英布放声大笑,将腰缠万贯的神豪风范表现得淋漓尽致。
陈庆不以为意。
你一个小小的水霸能攒下多少家底?
还搁这儿打肿脸充胖子呢?
宁腾乃是京畿地区的最高长官,仗着地利之便,光是铺面、仓库起码有上千间。
蒙家三代侍秦,蒙恬如今独掌北军,每年依附于大秦的草原部落进贡牛羊数以万计,再加上廉价收回来的皮革、草药,赚得盆满钵满。
人家都不敢说玻璃镜便宜,你这仨瓜俩枣的身家,装什么大头蒜啊!
陈庆夫妻全都不说话,就那样默默地看着英布。
“呃……”
“其实某家回去的路上想起一件事来。”
“有位至交好友要与我做一桩大买卖,某家早就应了他。

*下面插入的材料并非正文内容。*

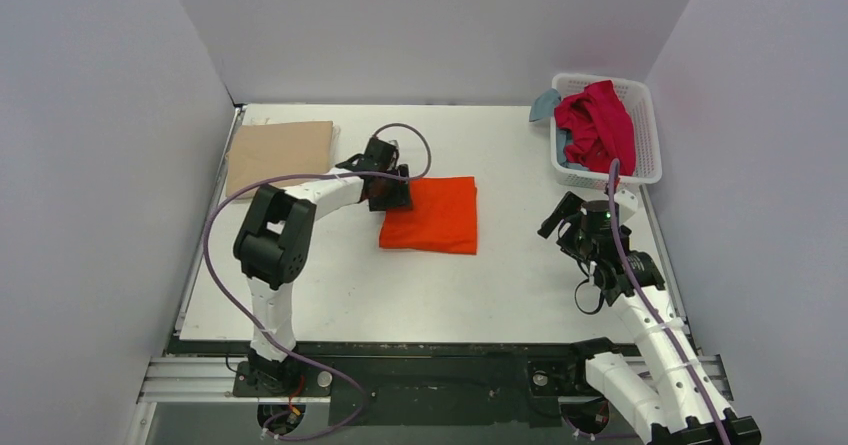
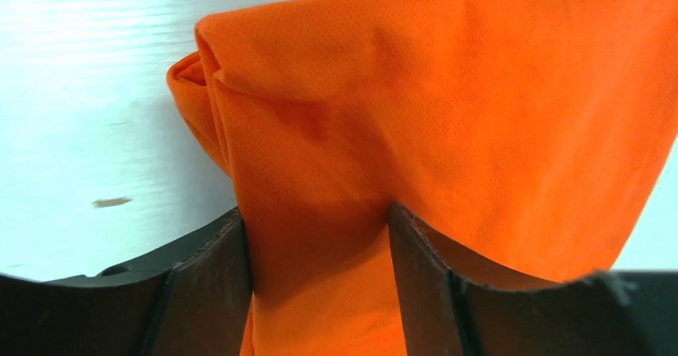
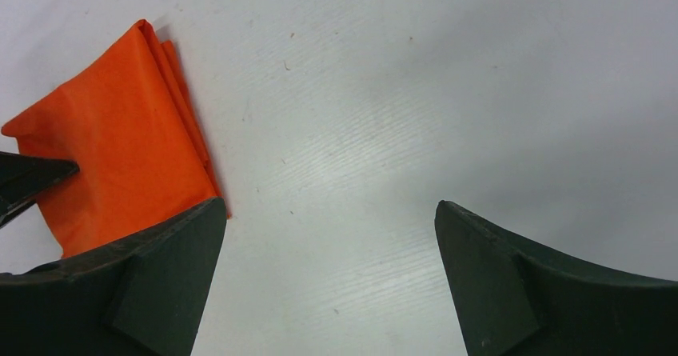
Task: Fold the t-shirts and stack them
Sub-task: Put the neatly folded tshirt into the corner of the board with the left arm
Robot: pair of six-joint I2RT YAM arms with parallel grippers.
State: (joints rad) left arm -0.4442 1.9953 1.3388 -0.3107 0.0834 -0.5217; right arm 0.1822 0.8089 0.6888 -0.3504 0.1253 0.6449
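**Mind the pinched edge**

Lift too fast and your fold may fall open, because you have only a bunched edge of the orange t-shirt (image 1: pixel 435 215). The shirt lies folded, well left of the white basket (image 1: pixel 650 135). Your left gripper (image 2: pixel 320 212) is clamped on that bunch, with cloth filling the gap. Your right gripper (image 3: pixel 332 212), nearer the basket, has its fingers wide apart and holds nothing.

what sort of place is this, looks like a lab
Probably a robotics lab cell: plain panels enclose a white table, and two robot arms are bolted along its near edge.
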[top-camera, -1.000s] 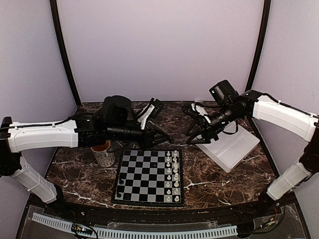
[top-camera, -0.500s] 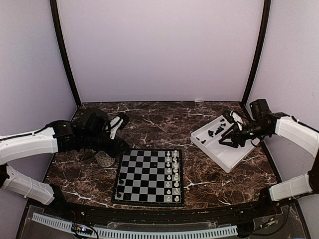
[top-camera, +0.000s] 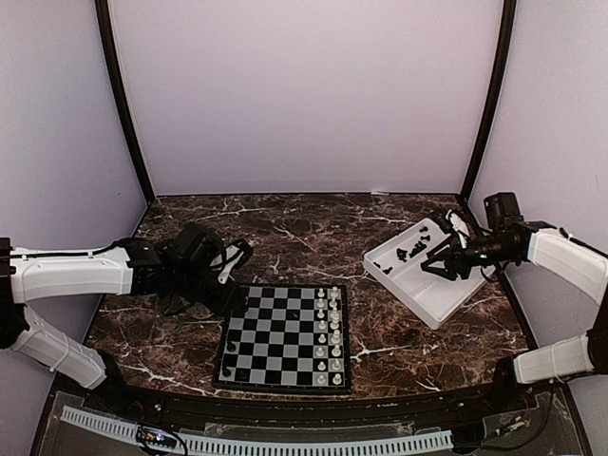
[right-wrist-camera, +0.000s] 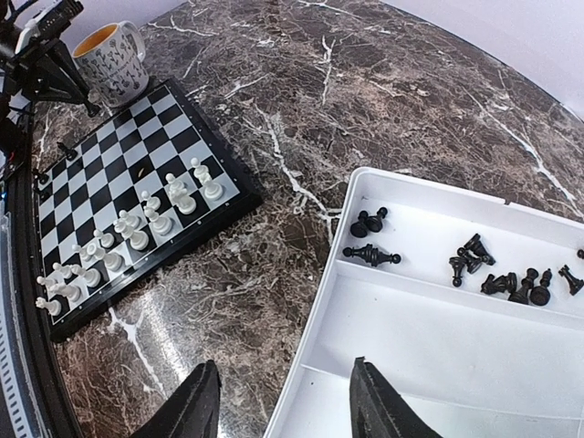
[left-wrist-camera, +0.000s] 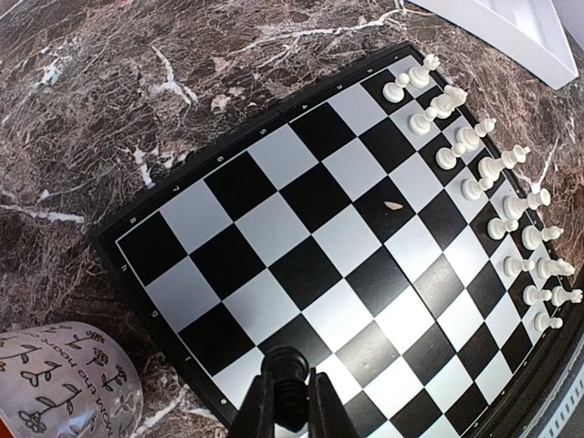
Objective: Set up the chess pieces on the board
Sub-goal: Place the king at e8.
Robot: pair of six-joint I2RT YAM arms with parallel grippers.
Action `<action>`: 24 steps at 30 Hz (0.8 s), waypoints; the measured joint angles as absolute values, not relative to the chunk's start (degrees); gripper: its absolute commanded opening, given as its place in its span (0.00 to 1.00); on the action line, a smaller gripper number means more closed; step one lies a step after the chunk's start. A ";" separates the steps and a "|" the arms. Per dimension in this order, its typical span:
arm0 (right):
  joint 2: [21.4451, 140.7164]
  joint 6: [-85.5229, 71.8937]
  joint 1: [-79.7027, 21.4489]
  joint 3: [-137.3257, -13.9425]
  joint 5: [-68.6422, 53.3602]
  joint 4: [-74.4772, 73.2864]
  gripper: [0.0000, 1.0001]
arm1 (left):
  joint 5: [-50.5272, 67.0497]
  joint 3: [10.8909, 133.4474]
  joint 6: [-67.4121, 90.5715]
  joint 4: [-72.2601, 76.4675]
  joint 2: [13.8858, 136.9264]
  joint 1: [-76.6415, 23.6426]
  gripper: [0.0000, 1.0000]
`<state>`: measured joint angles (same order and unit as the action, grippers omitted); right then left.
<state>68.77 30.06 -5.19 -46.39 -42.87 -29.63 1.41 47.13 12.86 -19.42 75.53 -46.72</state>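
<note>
I see the flat square chessboard with its black frame lying on the dark marble tabletop, centred in front of the two arm bases. Small white chess figures fill its two right-hand columns, and two black ones stand on the left-hand column.

My left gripper hangs low over the board's far left corner. Its fingers are pinched tight on a small black piece with a round top. Just beside that corner stands a white mug printed with black flowers.

My right gripper hovers over the near rim of the white rectangular plastic tray, well to the right of the board. Its fingers stand apart with nothing between them. The remaining black chess pieces lie scattered in the tray's far compartment, most of them tipped over.
</note>
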 measured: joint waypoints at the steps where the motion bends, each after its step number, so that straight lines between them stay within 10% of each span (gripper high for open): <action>1: 68.77 30.00 -5.10 -46.33 -42.87 -29.45 0.50 | 1.41 47.11 12.86 -19.42 75.61 -46.72 0.04; 24: 68.75 29.89 -4.69 -45.58 -43.13 -28.18 0.52 | 1.23 47.00 12.93 -21.89 82.83 -46.72 0.03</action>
<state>68.75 29.89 -4.69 -45.58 -43.13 -28.18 1.23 47.00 12.93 -21.89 82.83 -46.72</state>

”
“却不想一时冲动,把本钱花在这玻璃镜上。”
英布话未说完,己经尴尬地开不了口。
“哦。”
“你是想退了它?”
陈庆哑然失笑。
英布脸色臊红,没说是也没说不是。
“你那好友叫你做的大买卖可是封王拜相?”
“当刑者王……”
“你受了黥面之刑,这就急不可耐想要封王了?”
陈庆目光戏谑。
英布眼眸猛地睁圆,蹬蹬后退了两步。
“你是哪个?”
“为何知晓我的姓名?”
他更在意的是,陈庆为什么会知道当刑者王!
这里可是咸阳,光是这西个字,就足以定他一个谋逆之罪!
“你既然敢来咸阳,还怕别人知道吗?”
陈庆见对方神经紧绷,似乎随时要扑上来,不慌不忙地往下压了压手:“行险一击就不必了,卫戍军、黑冰台哪个也不是吃干饭的,还能跑得了你?”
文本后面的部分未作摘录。